I was drawn immediately to the hands crossed over the chest in an elegant, star-shaped nimbus and the little winged seraphim hovering over the hands. Then I noticed the angel wings behind the subject and the star-shaped crown on the head. This is an icon of Christ, a young, beardless Christ. But, unusually, it represents Christ as an angel or messenger, the angel of the blessed silence – ‘angelos’, the word from which angel is derived, is the Greek word for messenger.
This icon is deeply mystical and symbolic. Christ is wearing an eight-pointed crown which is known in iconography as the star of the Ancient of Days and symbolises the six days of creation, the seventh day of rest and the Day of Eternity, which was there before creation and is essentially the eternal now of God. This is the Christ of John’s prologue, the eternally existing Word. The crown comprises two superimposed squares, one red, denoting the Passion, and the other olive green, denoting the spirituality of the Trinity. The little seraphim hovering above the hands is a symbol of the Nativity, but like many iconographic images, links the birth and the death of Christ, for this is the image of a crucified seraphim.

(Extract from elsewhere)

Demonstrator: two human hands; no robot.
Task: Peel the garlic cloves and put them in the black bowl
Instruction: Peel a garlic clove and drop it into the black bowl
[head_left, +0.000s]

So we have here a representation of the Christ who eternally proceeds from the Father in sacred Silence and the Christ who was born in time to be the Suffering Servant who died in Silence. The icon of ‘The Saviour of the Blessed Silence’ draws heavily on Isaiah. ‘He was oppressed, and he was afflicted, yet he opened not his mouth: he is brought as a lamb to the slaughter, and as a sheep before her shearers is dumb, so he opened not his mouth.’ (Isaiah 53:7) Although not visible in the image above, the icon also bears the inscription: ‘the spirit of understanding’, ‘the spirit of wisdom’, and ‘the spirit of the fear of the Lord’. (Isaiah 11:2)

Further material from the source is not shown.